A new study of data on head injuries from skiing and snowboarding has found that the increasing use of helmets by participants has reduced the overall number of head injuries, but has not reduced serious injuries leading to traumatic brain injury or death.
The new study by the Centre de recherche de l’HSCM in Montréal and published in Wilderness & Environmental Medicine also found that participants with low skill levels, those younger than 16 and over 50 years, and snowboarders, were at higher risk of head injury.
The report also found that skiers and snowboarders that wear helmets were less likely to suffer injuries to other parts of their body than non-helmet wearers. This contradicts a theory held by many skiers that those wearing helmets take greater risks because they feel more safe with a helmet on.

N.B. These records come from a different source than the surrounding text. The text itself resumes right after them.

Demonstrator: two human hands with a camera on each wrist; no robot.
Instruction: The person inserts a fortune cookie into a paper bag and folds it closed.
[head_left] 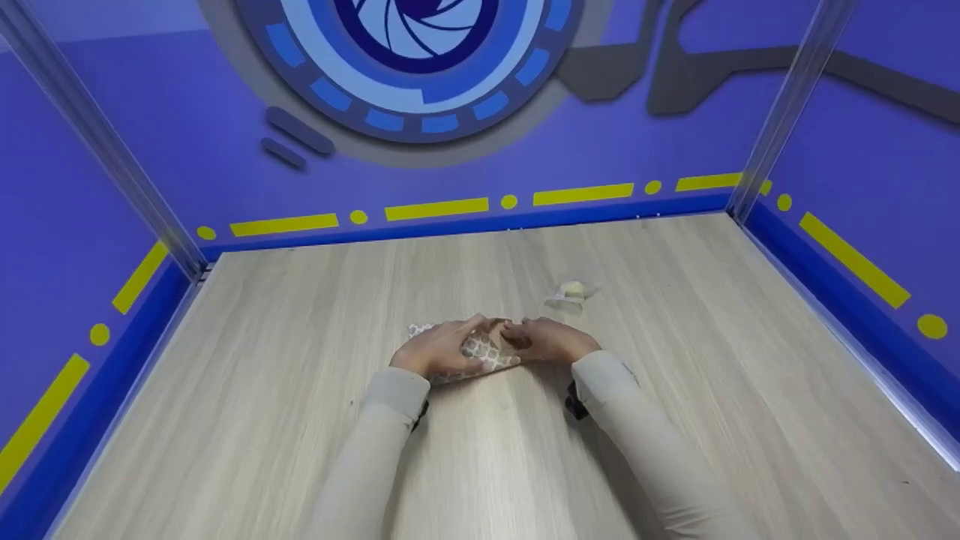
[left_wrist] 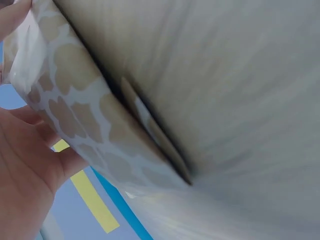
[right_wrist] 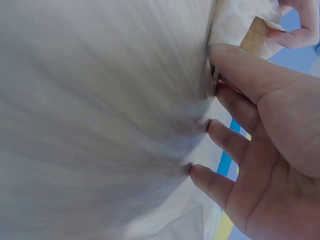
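Observation:
A folded piece of brown-and-white patterned paper (head_left: 491, 351) lies flat between both hands on the wooden table (head_left: 480, 465). Its plain brown underside shows at a turned-over flap near the right end. My left hand (head_left: 448, 346) grips it from the left, thumb on the near side and fingers over the far side. In the left wrist view the patterned paper (left_wrist: 80, 105) has a loose folded edge along the tabletop. My right hand (head_left: 551, 341) pinches the right end between thumb and index finger, while its other fingertips touch the table in the right wrist view.
A small crumpled translucent wrapper (head_left: 568, 301) with a pale yellow lump lies beyond the right hand. Blue-purple printed walls (head_left: 450, 180) with yellow marks enclose the table at the back and both sides. Metal posts (head_left: 780, 112) stand at the back corners.

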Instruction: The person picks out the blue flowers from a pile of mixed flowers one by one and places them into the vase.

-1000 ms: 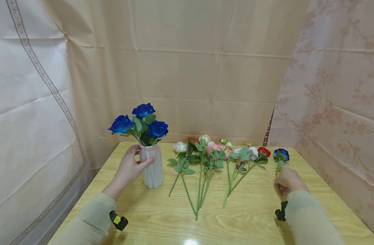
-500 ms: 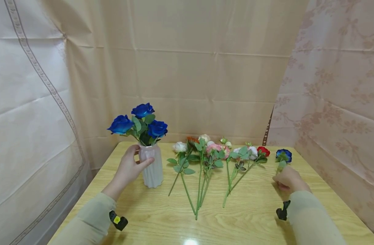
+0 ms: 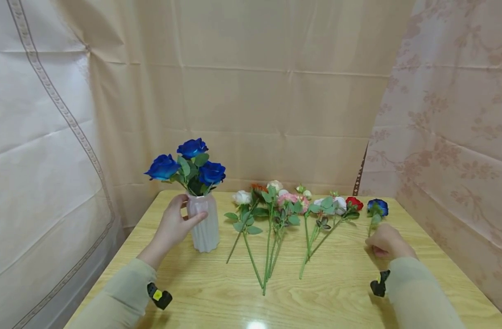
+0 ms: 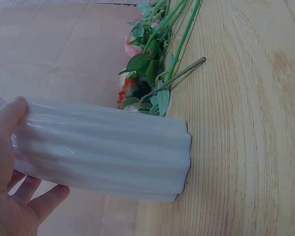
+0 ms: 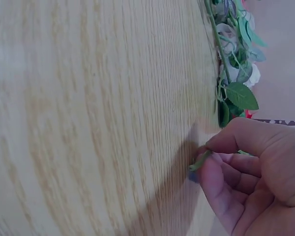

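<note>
A ribbed white vase (image 3: 205, 226) stands upright at the left of the table, with several blue roses (image 3: 212, 173) in its mouth. My left hand (image 3: 177, 221) grips the vase near its neck, thumb across the front; the left wrist view shows the vase's base (image 4: 179, 162) on the wood. At the right my right hand (image 3: 390, 242) pinches the green stem (image 5: 200, 161) of a single blue rose (image 3: 377, 208) between thumb and fingers. That rose's head points toward the back of the table. Most of its stem is hidden by the hand.
Between the hands lie loose artificial flowers: a white rose (image 3: 242, 198), pink blooms (image 3: 287, 199) and a red rose (image 3: 354, 204), their green stems (image 3: 268, 256) pointing toward me. Cloth curtains (image 3: 275, 100) hang behind the wooden table (image 3: 316, 301) and along both sides.
The blue rose by my right hand swung slightly right, then back left, its head turning. My right hand shifted only a little. The left hand and vase stayed put.
</note>
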`<state>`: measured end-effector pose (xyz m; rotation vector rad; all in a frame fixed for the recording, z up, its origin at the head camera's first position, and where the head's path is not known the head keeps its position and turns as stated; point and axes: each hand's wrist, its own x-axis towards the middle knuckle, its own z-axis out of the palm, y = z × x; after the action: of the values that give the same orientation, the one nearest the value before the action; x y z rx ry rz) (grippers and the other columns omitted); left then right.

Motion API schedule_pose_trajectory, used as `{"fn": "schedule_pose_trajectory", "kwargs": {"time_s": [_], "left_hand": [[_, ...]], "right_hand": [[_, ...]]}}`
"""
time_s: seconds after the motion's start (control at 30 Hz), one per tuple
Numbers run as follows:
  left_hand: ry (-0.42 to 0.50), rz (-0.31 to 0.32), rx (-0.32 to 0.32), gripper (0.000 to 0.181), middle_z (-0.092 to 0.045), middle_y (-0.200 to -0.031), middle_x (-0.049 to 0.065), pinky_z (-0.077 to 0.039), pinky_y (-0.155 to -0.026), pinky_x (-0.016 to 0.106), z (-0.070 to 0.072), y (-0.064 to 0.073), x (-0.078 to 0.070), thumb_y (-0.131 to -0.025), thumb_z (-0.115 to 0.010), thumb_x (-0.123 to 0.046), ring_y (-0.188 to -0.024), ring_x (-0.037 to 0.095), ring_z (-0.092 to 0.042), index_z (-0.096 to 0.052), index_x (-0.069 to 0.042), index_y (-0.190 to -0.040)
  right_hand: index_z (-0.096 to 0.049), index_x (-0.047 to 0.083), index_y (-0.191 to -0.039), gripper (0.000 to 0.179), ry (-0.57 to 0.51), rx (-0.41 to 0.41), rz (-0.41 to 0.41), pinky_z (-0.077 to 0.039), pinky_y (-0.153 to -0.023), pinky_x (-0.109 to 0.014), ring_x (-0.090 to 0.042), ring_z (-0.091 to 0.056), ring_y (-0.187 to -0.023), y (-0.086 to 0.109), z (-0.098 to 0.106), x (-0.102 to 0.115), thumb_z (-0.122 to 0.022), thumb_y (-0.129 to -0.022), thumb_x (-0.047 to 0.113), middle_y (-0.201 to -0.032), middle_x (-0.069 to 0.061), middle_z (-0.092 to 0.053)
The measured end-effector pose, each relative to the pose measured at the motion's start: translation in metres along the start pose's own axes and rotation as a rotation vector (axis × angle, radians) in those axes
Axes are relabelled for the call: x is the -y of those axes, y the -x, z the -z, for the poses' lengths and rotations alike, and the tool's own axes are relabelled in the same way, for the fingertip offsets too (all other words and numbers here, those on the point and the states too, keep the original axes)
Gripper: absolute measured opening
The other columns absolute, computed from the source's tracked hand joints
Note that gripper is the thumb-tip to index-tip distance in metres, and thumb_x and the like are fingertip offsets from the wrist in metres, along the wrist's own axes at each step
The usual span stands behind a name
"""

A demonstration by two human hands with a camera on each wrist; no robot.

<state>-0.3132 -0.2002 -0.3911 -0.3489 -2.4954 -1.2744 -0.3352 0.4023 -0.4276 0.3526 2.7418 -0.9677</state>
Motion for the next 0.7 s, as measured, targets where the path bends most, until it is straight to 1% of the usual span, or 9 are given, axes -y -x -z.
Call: {"fn": "schedule_pose_trajectory", "kwargs": {"time_s": [0.17,0.33,0.43,0.6,0.7], "left_hand": [[-0.003,0.003,0.001,0.085,-0.043,-0.148,0.017,-0.053,-0.093,0.057,-0.001,0.000,0.000,-0.090,-0.072,-0.056,-0.133,0.041,-0.046,-0.037,-0.007,-0.150],[-0.006,0.005,0.001,0.084,-0.042,-0.149,0.018,-0.053,-0.093,0.057,0.000,0.000,-0.001,-0.091,-0.072,-0.055,-0.134,0.041,-0.045,-0.036,-0.007,-0.151],[-0.004,0.003,0.001,0.084,-0.042,-0.149,0.017,-0.053,-0.093,0.057,0.000,0.001,-0.001,-0.091,-0.072,-0.054,-0.134,0.041,-0.045,-0.036,-0.007,-0.151],[-0.004,0.002,0.001,0.083,-0.043,-0.148,0.017,-0.053,-0.093,0.057,0.000,0.001,-0.002,-0.091,-0.073,-0.054,-0.133,0.041,-0.046,-0.037,-0.007,-0.150],[-0.002,0.003,0.002,0.083,-0.044,-0.148,0.017,-0.053,-0.093,0.057,0.000,0.001,-0.002,-0.091,-0.073,-0.054,-0.133,0.041,-0.046,-0.038,-0.006,-0.149]], "right_hand": [[-0.059,0.003,-0.067,0.022,-0.022,-0.016,0.023,-0.052,-0.049,-0.028,-0.013,-0.054,-0.049,0.001,0.000,0.002,-0.063,-0.088,0.006,-0.056,-0.003,-0.054],[-0.060,0.006,-0.064,0.026,0.026,-0.027,0.073,-0.051,-0.053,-0.029,-0.014,-0.056,-0.051,0.002,0.002,0.006,-0.061,-0.089,0.010,-0.057,-0.002,-0.056],[-0.060,0.007,-0.064,0.026,0.034,-0.035,0.095,-0.052,-0.056,-0.030,-0.015,-0.057,-0.053,0.001,0.003,0.008,-0.061,-0.089,0.011,-0.059,-0.002,-0.057],[-0.058,0.007,-0.070,0.023,-0.010,-0.046,0.094,-0.056,-0.062,-0.031,-0.016,-0.058,-0.064,-0.001,0.003,0.013,-0.061,-0.092,0.011,-0.070,-0.004,-0.057],[-0.053,0.010,-0.068,0.026,-0.054,-0.059,0.113,-0.059,-0.063,-0.032,-0.016,-0.059,-0.066,-0.002,0.002,0.016,-0.060,-0.093,0.010,-0.070,-0.004,-0.054]]}}
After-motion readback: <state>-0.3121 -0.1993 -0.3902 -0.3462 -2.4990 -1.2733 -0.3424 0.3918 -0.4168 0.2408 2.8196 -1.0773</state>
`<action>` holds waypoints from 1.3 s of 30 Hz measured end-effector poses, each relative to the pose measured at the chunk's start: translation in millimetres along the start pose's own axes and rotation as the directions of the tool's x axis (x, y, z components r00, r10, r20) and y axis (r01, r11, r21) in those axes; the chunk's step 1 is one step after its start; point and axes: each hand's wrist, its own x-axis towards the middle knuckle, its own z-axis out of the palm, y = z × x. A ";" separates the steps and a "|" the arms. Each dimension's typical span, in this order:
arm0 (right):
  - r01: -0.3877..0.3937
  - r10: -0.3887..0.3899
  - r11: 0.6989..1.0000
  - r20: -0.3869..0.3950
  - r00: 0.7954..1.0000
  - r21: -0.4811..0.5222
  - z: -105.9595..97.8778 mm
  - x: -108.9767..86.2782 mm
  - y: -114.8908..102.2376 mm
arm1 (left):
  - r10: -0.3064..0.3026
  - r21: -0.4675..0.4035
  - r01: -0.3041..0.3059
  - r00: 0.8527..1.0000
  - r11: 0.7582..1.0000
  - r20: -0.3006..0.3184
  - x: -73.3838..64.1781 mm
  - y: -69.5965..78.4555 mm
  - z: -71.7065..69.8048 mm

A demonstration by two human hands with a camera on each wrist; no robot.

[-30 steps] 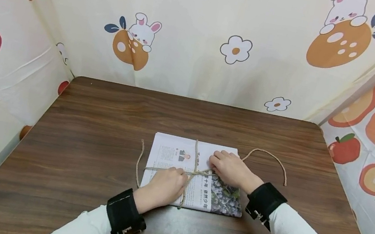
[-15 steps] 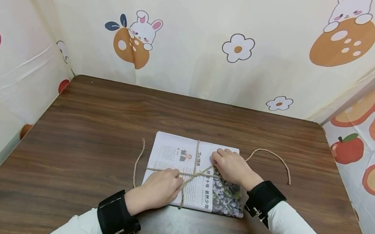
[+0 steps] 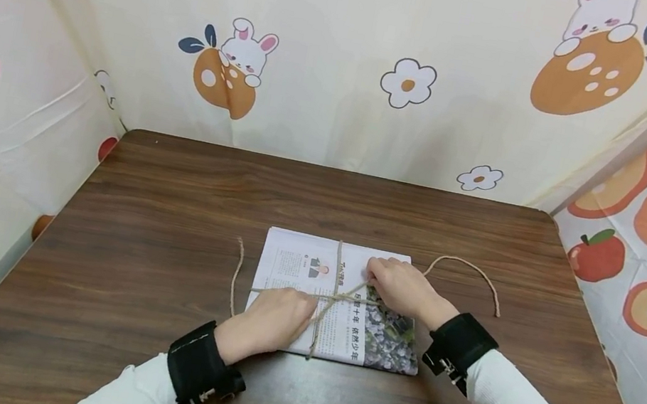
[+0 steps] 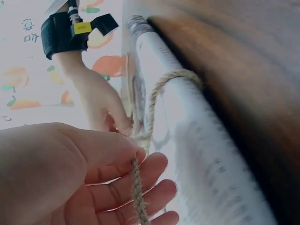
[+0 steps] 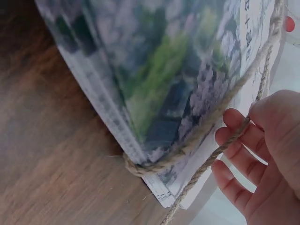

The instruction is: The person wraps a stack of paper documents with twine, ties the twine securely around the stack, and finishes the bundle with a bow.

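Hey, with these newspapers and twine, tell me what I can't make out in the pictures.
Head view: the newspapers' fine print, too small.
Head view: the left hand's grip on the twine, hidden behind the hand itself.
All views: twine beneath the newspapers, hidden by them.
Left wrist: the gripped strand's continuation, cut off by the bottom edge.
Right wrist: the rest of the right hand, cut off by the right edge.

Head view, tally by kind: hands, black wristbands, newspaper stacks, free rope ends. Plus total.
Hands: 2 (left hand, right hand)
Black wristbands: 2 (left wristband, right wristband)
Newspaper stack: 1
Free rope ends: 2 (left rope end, right rope end)
Total: 7
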 end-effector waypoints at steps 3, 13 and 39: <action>0.034 -0.034 0.999 -0.036 0.999 -0.025 0.0 -1.8 -1.0 | -0.009 -0.003 0.009 1.000 1.000 -0.004 4.9 -0.7 -5.3; 0.053 -0.062 0.995 -0.102 0.993 -0.085 -0.6 -10.7 2.2 | 0.018 -0.050 -0.022 0.998 0.999 -0.068 26.1 -4.5 -17.5; -0.043 0.014 0.993 -0.263 0.965 -0.107 -19.0 -42.3 39.1 | -0.017 -0.005 0.016 0.993 1.000 -0.113 30.8 -33.1 -24.8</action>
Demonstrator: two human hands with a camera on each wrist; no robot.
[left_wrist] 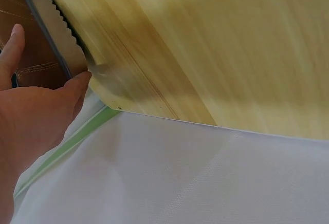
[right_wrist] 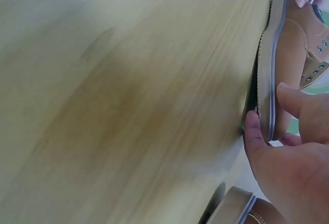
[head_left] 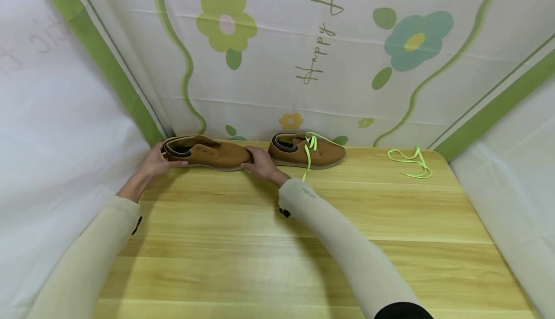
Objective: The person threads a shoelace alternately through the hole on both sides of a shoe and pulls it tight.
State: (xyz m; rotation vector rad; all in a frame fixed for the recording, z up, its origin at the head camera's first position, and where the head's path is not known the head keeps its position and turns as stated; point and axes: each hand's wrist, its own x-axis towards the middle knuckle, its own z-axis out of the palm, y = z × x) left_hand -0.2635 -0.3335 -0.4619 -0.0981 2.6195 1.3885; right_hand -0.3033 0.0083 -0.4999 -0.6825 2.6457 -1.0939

“The reduced risk of non-head injury in helmet wearers was surprising because the helmet does not protect other parts of the body,” commented Dr Nicolas Bailly, PhD, of the Laboratoire de recherche en imagerie et orthopédie in Montréal who led the study, adding, “This result suggests that helmet users take less risk than those who do not use helmets. This contradicts the ‘risk compensation theory,’ which implies that the perception of being protected by the helmet might lead people to take more risks.”
The study was based on data from 1,425 participants with traumatic brain injuries and 1,386 with other head injuries were compared with two sets of controls and another with 2,145 participants without injury and 40,288 with an injury to another part of the body.